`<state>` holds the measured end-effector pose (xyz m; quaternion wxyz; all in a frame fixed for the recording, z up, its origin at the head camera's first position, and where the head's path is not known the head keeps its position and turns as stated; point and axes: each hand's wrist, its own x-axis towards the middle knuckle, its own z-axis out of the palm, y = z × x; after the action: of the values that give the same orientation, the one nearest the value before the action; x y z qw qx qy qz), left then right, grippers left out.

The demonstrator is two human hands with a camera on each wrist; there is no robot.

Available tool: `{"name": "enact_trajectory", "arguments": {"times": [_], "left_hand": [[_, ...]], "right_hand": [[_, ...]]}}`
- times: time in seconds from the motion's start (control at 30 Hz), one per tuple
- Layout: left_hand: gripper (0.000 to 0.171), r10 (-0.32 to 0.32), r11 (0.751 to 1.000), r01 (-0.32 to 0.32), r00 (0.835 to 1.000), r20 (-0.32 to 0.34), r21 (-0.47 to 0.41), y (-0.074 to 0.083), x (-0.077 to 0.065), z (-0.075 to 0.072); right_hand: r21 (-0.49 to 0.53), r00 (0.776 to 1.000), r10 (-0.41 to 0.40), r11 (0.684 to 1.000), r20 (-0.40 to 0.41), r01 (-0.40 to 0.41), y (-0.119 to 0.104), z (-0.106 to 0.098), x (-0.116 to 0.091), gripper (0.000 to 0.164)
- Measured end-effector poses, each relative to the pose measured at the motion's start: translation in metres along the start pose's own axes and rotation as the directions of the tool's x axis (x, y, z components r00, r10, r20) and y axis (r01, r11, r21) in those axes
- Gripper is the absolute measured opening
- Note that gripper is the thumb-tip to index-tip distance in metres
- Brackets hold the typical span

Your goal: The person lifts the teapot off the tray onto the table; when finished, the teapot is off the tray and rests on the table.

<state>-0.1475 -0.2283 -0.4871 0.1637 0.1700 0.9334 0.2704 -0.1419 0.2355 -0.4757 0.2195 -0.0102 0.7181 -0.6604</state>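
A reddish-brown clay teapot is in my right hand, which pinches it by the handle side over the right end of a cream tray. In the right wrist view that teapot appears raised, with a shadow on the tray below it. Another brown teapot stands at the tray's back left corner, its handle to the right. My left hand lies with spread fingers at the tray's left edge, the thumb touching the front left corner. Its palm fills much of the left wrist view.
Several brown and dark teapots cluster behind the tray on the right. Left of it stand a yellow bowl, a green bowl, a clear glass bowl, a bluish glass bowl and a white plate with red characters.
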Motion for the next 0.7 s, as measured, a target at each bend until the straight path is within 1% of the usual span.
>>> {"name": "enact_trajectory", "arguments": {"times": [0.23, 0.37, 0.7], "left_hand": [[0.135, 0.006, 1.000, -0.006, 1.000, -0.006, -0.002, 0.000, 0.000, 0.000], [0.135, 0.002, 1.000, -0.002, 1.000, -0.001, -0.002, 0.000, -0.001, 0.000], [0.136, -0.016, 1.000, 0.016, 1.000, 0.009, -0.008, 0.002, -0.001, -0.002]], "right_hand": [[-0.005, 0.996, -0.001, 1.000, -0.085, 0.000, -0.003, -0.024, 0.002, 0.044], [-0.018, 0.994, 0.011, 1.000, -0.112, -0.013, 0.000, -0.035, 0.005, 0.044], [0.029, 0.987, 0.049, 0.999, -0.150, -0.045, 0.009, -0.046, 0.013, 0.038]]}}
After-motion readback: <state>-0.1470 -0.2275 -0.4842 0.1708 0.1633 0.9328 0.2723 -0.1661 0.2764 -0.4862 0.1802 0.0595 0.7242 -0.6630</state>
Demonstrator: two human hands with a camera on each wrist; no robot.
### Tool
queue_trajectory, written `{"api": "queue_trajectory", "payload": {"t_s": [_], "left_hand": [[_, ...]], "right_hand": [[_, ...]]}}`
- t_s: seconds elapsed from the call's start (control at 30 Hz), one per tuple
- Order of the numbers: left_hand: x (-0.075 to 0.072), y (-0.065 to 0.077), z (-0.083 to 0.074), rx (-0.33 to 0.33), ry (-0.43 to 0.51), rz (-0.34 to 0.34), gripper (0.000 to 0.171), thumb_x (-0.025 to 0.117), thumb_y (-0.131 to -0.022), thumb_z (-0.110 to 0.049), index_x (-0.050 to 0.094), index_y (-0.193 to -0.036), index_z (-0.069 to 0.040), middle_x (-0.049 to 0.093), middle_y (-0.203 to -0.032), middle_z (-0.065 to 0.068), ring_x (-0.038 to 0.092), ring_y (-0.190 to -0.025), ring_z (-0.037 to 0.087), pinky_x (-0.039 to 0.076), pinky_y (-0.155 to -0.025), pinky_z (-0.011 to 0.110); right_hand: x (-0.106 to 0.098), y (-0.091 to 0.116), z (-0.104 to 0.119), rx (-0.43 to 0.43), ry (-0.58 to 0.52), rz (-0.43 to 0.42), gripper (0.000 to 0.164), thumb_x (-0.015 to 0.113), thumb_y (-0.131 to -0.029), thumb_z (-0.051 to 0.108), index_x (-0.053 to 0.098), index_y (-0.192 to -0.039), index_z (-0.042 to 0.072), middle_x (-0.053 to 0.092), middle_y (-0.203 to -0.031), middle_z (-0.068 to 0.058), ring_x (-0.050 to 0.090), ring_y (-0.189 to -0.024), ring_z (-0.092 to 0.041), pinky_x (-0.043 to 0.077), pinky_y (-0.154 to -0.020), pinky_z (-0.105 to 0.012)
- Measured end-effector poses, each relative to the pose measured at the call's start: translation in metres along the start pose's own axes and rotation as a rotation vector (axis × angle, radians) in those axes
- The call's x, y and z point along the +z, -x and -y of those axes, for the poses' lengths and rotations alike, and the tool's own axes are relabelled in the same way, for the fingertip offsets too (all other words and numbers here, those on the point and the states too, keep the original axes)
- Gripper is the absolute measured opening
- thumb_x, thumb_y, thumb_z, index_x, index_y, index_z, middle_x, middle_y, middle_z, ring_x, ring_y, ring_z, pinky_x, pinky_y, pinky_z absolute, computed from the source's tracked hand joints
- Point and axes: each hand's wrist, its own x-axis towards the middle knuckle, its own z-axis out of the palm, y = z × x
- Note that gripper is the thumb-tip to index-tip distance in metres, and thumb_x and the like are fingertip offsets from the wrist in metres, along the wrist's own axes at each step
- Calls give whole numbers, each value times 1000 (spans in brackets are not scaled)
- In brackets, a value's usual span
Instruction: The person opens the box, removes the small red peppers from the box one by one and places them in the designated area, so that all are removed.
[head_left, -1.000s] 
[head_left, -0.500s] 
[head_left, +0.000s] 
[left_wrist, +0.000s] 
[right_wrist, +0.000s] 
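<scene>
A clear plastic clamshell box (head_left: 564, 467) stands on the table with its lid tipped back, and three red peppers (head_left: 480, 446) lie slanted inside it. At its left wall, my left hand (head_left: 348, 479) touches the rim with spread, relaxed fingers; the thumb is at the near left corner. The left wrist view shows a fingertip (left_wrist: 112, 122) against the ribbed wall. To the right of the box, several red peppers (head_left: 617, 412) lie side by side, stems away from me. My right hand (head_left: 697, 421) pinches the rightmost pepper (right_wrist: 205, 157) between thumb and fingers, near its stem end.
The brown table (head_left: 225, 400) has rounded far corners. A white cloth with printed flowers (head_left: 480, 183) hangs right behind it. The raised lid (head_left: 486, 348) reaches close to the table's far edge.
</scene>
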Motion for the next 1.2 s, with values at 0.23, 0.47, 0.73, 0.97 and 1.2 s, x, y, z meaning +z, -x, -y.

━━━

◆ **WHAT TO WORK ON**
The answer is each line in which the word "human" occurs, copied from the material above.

◆ **RESULT**
The demonstrator is two human hands with a camera on each wrist; there is no robot.
Demonstrator: two human hands with a camera on each wrist; no robot.

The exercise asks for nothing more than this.